Si une certaine confusion, un relativisme, un scepticisme et même un déni, sont entretenus par une partie de la classe politique, par certains médias, notamment d’extrême droite, et largement diffusés sur les réseaux sociaux, la réalité du dérèglement climatique marque les esprits par les images spectaculaires de phénomènes extrêmes, saturant les canaux de communication.
Les processus violents atteignent de plus en plus la population dans sa chair et dans sa vie quotidienne : morts en raison de la chaleur dans les lieux de vie et sur des lieux de travail, évacuation de populations, dégâts importants sur le bâti. Même si une information chasse l’autre, même si l’amnésie peut aider à surmonter l’anxiété, le déni climatique ne tient plus. Les preuves du changement climatique sont par exemple les centrales nucléaires à l’arrêt, les pénuries d’eau potable, les mégafeux, la fatigue généralisée après les vagues de chaleur.
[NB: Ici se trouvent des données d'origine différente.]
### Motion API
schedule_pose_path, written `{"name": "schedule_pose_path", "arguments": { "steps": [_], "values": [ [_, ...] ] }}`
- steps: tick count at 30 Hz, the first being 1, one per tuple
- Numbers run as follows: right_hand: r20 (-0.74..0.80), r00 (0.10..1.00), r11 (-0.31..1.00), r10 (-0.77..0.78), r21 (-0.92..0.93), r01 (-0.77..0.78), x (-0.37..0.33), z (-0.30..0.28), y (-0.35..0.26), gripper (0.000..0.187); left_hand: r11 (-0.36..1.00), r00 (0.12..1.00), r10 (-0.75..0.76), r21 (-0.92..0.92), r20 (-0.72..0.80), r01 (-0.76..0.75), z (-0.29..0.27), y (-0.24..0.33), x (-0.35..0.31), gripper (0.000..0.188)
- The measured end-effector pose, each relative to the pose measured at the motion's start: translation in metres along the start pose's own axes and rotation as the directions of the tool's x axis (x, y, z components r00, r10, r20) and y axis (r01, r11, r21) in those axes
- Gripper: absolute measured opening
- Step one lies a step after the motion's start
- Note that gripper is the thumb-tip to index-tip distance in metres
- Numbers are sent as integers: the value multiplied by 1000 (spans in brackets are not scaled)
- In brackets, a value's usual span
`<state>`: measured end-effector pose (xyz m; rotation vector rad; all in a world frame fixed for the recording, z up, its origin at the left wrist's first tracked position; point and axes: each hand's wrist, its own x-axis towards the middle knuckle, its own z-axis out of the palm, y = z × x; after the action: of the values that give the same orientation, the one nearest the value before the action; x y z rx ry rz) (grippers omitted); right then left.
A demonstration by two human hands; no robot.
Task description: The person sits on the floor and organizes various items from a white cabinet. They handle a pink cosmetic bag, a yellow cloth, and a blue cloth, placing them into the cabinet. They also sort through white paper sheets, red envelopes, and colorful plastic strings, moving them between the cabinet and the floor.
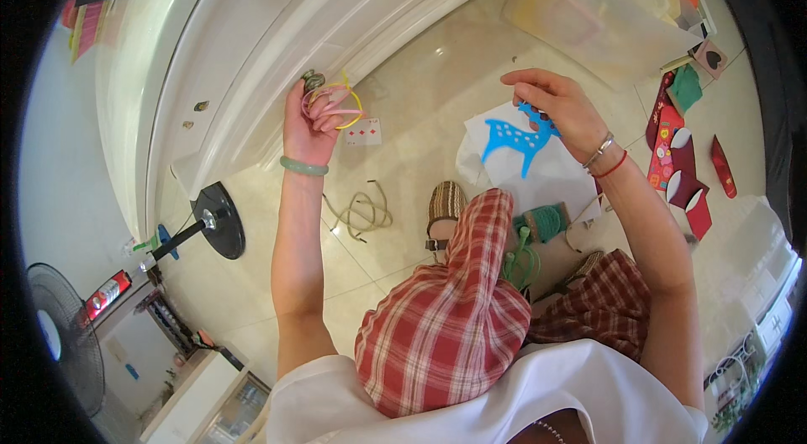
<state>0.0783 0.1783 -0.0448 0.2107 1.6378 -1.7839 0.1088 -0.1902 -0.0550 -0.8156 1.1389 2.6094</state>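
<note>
My left hand (315,120) is raised on the left, fingers curled round pink and yellow loops (360,99) that look like thin bands or cords. A dark, rounded metallic piece (313,79) shows just above its fingertips; whether the hand touches it I cannot tell. On the right, my right hand (565,106) pinches a flat blue deer-shaped cutout (508,140) with white spots by its head end. Behind the deer, white paper (555,183) lies on the floor. Below my left hand is a playing card (364,132) with red diamonds.
Beige cord (361,213) lies loose on the tiles. Between my feet are a green twine spool (542,222) and a green cable (523,263). A translucent bin (588,32) stands far right, red envelopes (683,171) nearby. A fan's black base (224,225) is at left, before white drawers (244,49).
</note>
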Motion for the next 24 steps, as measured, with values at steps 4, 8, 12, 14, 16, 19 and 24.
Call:
{"name": "schedule_pose_path", "arguments": {
  "steps": [4, 8, 12, 14, 16, 19, 24],
  "values": [
    [-49, 997, 995, -55, -84, 51, -4, 3, -2, 24, 999, 998, -8, 30, -58, 9, 6, -6, -10, 42],
    [-18, 999, 993, -35, -116, 33, -12, -11, 2, 25, 997, 951, 29, 77, -309, -5, 25, -45, -42, 38],
    [53, 997, 996, 50, -79, -46, -25, -17, -11, 25, 989, 937, -41, 117, -346, 87, 20, -68, -79, 34],
    [114, 991, 996, 67, -71, -59, -32, -21, -26, 25, 981, 956, -85, 147, -281, 130, 25, -70, -91, 30],
    [174, 984, 998, 26, -52, -17, -38, -21, -40, 24, 970, 974, -115, 189, -196, 153, 33, -68, -101, 26],
    [249, 969, 999, -4, -37, 14, -44, -23, -60, 23, 912, 960, -148, 342, -238, 225, 29, -62, -112, 32],
    [183, 972, 989, -145, 33, 142, -50, -27, -84, 22, 733, 932, -348, 592, -96, 335, 60, -20, -157, 36]
  ]
}}
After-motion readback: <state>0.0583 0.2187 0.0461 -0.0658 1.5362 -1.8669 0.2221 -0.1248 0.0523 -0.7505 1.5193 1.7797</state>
La résilience est une notion à manipuler avec précaution : si elle aide à remonter la pente, elle n’est pas la prophétie autoréalisatrice d’un retour à la normale. Le climat est déréglé, il l’est pour longtemps. La société est en crise ; en sortir exige de la volonté politique. L’adaptation au dérèglement n’est pas une résignation, c’est une construction collective visant de nouveaux équilibres. Les politiques d’atténuation qui permettront de contenir l’emballement climatique ne seront pas initiées par le marché capitaliste mondialisé ; elles ne peuvent venir que de la mobilisation sociale et citoyenne.
Les responsables politiques savent. Les scientifiques, les organisations internationales, les capitaines d’industrie, les compagnies d’assurance, les autorités sanitaires, les journalistes, les syndicalistes, les ONG, savent… Tout le monde est au courant du défi écologique. Personne ne saurait se défiler. Mais en fait si, car l’État a nié le travail de la convention citoyenne sur le climat. Et les gouvernements néolibéraux successifs se sont évertués à faciliter la vie du capitalisme fossile, agrochimique, numérique, nucléaire et militariste. Lois régressives et mesures répressives se sont succédé.
L’État devra jouer un rôle dans la planification écologique, dans la prévention des risques. Il faudra un État stratège qui s’appuie sur des services publics renforcés. Mais cela requiert quelques conditions. Les compétences entre les administrations centrales et les collectivités territoriales gagneraient à être redéfinies et mieux articulées. A tous les niveaux, du local au national, et jusque dans les coopérations internationales, les questions de la mobilisation sociale et de l’intervention citoyenne seront déterminantes.J’imagine que la transition écologique résultera d’une revitalisation démocratique dans laquelle une coalition écologique et sociale jouera le rôle de force propulsive.
Sinon, rien ne changera. Ou plutôt, l’adaptation aux fléaux environnementaux sera inégalitaire et violente, tandis que l’absence de politique d’atténuation augmentera les risques vitaux.